The good-looking women is giving me some of those &*@#ing Fitline vitamins, as if vitamins ever immediately cured anything. And as if Fitline were anything but a multi-level ripoff. Her riposte is that if only I had accepted the Fitline throat spray I would be cured. True love is putting up with total nonsense with a grudging sense of humor. At least Eddie and I can laugh about it.
Once, a few years ago, I flew home from Ukraine, and I stayed in a motel by the airport because I was meeting friends the next day instead of going straight home. That evening, I turned on the TV to watch for the first time in years. After flipping through the channels for a couple of hours, I had to get a grip on reality. I had become insane in two hours. The world I knew wasn't the world anymore. It's a package collective madness appearing on a tube near you. Suddenly, it felt like I'd gone through the looking glass, and to be truthful I had. I turned the TV off and sat in the room for a short time and realized that it was all okay.

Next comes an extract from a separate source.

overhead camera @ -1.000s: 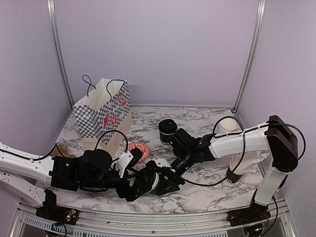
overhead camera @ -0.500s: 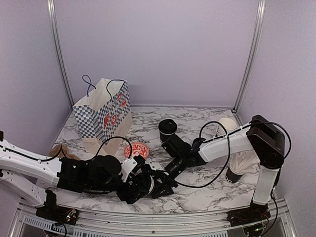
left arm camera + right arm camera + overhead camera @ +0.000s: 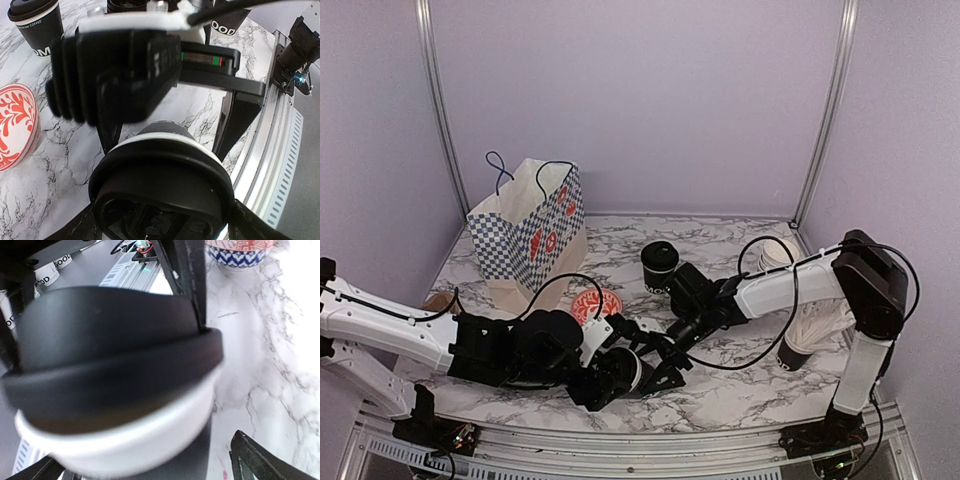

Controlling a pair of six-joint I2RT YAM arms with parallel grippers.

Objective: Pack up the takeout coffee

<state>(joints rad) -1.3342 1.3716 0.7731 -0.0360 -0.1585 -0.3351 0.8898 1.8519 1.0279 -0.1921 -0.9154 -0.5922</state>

If everyone is walking toward the cliffs and you turn around and walk the other direction, they assume that you are insane.
Gold is a fiat currency too. It's all based on belief. An ounce of gold would have to worth millions in order to facilitate global commerce at this time. Utterly impractical. Can you imagine? You have to take gold coins to the supermarket to buy groceries. On the way there, you'd get robbed. I like paper money. I shudder when I see these young tech types buying food with their wrist watches and smart phones. A smart phone is simply a surveillance device, designed so that governments can track your every movement and everything that you buy. Even real estate has a fiat value. What if nobody wants to buy your small chunk of soil? It's then worth nothing unless you can grow something on it. It's all based on demand. If there's demand, then whatever it is has value. Without demand, it's worth nothing. I have a friend who bought five apartments in Kyiv as an investment. What are they worth today? Nada, zilch. Paper is just the medium of exchange. It's all based on belief. Everything. I give pieces of paper to somebody once a month in exchange for my living in a cozy warm flat while snow falls outside the window. That person exchanges those pieces of paper for bog rolls, other pieces of paper. Nothing has value unless we give it value.